- Task instructions -
Copy every line below where the string "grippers" is found.

- Data section -

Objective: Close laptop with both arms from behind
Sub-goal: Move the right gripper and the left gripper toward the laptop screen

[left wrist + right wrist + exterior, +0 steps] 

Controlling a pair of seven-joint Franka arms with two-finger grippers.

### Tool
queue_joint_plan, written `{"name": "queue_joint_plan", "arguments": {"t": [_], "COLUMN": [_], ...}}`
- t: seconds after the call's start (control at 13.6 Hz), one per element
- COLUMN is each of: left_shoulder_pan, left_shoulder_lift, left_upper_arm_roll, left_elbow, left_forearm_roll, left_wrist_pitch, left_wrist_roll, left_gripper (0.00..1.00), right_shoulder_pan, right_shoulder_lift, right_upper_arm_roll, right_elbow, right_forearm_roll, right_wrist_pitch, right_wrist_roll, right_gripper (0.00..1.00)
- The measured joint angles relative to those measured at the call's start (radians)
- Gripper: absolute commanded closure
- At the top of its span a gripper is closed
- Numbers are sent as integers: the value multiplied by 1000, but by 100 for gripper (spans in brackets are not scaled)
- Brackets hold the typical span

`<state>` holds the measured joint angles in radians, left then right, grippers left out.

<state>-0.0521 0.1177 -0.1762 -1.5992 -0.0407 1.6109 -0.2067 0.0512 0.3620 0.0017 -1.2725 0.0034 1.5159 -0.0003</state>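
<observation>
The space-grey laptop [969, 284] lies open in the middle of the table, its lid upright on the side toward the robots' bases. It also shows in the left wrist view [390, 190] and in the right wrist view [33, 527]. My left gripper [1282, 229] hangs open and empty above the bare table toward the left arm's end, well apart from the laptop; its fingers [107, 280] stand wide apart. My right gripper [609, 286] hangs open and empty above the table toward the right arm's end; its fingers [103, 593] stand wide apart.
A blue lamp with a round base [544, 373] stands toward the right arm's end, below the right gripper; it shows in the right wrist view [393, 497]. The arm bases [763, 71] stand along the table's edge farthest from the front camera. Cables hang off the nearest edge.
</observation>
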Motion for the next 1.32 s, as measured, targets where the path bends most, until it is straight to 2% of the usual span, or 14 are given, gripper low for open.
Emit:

- Exercise response -
Controlling a pair of seven-joint Franka arms with two-finger grippers.
`<state>` holds the measured joint angles in radians, left then right, grippers left out.

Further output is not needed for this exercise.